**WORK REQUEST**
I need only the number of lines in this data that contain the string "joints".

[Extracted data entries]
::::::
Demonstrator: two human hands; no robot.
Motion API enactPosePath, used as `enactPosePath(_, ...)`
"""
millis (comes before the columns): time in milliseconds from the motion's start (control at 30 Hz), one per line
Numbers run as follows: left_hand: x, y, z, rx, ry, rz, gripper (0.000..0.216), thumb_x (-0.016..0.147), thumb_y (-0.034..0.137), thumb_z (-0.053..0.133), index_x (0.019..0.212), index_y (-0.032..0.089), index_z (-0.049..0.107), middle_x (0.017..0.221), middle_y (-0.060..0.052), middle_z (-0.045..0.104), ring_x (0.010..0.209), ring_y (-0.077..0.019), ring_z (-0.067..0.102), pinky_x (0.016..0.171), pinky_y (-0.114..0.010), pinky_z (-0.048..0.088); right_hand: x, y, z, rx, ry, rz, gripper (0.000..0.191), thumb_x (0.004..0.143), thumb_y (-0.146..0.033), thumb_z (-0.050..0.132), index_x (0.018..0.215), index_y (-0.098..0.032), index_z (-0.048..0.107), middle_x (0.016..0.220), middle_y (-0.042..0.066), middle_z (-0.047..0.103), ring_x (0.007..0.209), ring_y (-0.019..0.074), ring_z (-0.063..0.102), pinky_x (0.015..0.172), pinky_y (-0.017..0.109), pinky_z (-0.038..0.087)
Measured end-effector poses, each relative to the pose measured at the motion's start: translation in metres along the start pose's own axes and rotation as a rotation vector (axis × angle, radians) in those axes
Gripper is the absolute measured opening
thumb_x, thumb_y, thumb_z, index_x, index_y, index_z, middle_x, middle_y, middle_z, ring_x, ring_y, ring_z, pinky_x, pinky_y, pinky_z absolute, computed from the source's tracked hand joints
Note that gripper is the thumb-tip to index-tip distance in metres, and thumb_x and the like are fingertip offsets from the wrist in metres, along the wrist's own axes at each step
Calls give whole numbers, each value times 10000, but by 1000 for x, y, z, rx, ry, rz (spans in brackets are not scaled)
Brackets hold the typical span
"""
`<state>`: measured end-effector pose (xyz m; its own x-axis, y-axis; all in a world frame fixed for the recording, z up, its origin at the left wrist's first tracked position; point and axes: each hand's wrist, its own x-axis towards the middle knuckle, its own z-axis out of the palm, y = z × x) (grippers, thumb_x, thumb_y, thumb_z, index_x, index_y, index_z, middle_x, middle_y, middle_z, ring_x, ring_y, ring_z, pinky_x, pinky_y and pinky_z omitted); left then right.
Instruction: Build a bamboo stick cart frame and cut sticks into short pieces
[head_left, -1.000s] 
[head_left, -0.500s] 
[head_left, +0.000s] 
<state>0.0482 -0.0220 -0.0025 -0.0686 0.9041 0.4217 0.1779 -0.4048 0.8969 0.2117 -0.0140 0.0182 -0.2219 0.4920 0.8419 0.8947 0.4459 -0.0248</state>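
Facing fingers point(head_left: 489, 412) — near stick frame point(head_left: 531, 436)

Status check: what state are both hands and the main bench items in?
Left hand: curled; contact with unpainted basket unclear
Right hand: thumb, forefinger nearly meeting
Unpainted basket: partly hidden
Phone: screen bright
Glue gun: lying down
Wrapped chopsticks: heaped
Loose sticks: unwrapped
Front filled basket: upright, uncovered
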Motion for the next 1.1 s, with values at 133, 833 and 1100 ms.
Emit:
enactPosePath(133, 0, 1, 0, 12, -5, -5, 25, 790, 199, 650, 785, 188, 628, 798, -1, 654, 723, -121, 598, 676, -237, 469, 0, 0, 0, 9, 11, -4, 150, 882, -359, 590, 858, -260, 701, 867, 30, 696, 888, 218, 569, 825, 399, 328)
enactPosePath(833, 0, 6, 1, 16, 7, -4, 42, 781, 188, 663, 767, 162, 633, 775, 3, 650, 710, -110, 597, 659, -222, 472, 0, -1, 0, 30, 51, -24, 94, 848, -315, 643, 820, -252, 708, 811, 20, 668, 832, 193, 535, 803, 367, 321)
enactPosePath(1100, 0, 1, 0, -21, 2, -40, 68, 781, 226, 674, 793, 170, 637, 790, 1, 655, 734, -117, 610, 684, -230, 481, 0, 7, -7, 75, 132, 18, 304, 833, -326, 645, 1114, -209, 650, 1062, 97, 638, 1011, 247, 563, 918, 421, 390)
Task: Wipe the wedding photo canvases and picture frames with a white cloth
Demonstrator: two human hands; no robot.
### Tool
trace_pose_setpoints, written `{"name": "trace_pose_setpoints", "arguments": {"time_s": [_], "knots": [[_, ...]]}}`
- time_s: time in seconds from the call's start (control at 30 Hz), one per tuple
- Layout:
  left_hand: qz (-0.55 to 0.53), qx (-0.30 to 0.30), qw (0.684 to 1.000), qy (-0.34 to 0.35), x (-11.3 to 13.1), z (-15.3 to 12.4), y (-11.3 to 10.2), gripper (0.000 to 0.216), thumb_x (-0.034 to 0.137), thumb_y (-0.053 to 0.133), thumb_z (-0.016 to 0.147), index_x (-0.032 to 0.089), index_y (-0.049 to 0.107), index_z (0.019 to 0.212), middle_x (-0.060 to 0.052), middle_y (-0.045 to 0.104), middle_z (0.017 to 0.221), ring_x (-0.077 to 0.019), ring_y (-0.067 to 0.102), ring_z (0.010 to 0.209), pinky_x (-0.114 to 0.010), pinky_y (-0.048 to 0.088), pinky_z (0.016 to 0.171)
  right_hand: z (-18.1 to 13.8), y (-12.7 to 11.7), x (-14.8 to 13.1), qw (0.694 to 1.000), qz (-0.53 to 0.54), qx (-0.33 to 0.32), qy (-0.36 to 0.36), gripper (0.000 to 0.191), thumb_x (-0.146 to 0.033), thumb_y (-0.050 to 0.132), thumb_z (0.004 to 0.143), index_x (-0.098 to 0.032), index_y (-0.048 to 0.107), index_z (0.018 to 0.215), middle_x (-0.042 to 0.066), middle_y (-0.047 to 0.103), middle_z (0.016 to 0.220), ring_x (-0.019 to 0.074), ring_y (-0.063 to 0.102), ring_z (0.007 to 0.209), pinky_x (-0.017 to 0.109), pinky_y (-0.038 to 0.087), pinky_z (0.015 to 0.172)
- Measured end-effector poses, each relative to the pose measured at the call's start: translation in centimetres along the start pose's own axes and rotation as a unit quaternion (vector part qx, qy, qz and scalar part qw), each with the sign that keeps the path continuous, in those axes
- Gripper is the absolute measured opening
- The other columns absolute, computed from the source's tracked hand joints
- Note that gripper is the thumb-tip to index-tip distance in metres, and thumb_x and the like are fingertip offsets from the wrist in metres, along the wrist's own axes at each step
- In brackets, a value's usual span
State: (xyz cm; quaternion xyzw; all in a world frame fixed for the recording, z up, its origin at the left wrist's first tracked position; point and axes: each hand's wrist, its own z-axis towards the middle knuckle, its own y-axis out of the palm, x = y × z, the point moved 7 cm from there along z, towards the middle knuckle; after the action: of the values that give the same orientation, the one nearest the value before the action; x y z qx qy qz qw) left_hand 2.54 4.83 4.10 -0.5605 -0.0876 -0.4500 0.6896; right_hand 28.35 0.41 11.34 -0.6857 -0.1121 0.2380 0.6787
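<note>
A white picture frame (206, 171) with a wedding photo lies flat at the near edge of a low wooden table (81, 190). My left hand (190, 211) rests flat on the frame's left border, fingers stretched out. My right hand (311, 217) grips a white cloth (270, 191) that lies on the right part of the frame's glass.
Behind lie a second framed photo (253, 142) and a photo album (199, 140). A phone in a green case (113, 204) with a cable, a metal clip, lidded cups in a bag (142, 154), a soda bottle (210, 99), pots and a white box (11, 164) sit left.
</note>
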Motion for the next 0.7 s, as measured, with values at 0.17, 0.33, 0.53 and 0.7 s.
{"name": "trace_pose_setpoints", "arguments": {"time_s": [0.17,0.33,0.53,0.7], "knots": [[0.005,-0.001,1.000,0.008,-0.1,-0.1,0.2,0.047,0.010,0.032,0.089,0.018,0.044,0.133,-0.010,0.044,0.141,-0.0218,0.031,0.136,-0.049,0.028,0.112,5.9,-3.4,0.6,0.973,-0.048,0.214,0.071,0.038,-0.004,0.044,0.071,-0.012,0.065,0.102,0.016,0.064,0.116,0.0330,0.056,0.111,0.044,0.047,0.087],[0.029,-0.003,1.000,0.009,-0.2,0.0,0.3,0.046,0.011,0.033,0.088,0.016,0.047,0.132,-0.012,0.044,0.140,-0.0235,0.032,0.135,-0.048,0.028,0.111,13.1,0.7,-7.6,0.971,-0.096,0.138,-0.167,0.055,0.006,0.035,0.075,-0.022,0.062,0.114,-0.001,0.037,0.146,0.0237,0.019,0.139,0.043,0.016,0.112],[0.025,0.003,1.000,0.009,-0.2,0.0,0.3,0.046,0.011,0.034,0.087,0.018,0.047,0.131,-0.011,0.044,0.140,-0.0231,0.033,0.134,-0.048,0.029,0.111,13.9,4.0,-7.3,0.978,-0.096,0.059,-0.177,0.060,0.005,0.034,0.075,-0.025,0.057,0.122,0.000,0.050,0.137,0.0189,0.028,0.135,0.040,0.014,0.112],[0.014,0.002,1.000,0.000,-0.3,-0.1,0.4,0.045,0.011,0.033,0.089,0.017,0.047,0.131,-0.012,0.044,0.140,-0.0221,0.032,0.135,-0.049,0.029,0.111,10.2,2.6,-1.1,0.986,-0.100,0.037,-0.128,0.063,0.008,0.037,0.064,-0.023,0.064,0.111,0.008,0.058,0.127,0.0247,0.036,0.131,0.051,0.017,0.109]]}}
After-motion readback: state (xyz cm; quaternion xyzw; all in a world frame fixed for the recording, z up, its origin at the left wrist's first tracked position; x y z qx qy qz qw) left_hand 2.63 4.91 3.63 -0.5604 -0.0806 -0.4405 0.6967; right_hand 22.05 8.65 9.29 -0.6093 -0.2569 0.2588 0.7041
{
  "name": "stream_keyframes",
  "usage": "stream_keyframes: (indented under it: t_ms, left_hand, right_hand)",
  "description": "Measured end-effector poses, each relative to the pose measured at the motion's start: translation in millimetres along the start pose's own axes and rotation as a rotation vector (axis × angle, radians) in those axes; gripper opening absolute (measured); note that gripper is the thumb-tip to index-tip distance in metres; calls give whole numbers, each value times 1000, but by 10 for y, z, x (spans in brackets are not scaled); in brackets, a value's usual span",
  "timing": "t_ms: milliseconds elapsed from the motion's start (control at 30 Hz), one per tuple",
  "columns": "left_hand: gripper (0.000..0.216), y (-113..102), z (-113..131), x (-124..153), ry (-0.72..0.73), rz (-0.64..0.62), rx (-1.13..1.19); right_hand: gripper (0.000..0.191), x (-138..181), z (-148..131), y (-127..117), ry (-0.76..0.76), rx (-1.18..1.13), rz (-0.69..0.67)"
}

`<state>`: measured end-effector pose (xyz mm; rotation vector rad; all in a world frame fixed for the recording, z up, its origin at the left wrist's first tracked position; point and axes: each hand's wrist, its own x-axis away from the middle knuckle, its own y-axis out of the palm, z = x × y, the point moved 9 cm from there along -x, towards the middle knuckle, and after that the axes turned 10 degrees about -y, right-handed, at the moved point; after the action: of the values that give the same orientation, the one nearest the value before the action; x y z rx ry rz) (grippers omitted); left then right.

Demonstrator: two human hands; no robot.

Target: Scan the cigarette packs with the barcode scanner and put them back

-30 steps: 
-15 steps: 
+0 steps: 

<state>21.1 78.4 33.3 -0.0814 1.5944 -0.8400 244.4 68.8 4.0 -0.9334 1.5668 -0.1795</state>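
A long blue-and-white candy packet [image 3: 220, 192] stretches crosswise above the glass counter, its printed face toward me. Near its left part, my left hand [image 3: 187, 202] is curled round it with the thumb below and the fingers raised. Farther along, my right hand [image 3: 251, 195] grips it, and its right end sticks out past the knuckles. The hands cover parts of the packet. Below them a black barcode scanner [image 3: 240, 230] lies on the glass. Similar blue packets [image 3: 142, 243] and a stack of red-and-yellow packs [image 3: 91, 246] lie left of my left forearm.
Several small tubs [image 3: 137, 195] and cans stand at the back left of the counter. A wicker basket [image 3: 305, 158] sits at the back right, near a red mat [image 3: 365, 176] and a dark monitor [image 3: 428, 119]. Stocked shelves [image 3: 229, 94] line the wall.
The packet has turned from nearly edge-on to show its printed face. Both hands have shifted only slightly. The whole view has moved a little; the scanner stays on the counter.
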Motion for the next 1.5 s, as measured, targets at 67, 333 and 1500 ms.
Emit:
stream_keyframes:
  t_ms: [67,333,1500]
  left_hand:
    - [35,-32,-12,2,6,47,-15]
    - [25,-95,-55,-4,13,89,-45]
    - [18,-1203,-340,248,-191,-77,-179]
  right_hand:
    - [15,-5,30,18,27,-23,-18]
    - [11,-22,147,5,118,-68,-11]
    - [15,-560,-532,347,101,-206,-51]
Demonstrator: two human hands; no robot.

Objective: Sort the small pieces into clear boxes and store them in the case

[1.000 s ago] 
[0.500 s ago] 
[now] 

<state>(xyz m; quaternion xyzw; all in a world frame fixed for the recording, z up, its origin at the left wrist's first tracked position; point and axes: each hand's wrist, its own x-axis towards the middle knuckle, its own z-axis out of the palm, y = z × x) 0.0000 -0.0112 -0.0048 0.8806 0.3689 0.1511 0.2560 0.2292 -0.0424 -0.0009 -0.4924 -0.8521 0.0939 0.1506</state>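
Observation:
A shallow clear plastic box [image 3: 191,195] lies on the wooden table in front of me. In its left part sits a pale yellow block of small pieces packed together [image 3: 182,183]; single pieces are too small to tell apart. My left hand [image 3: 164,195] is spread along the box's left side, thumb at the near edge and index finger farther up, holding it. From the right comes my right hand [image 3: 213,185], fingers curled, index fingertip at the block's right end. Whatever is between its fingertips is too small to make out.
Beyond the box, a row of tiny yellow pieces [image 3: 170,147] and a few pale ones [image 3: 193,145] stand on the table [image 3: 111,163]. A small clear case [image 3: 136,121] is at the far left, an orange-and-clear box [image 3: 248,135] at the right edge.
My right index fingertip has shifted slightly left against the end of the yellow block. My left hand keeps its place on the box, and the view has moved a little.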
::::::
**SOLUTION TO THIS TASK**
2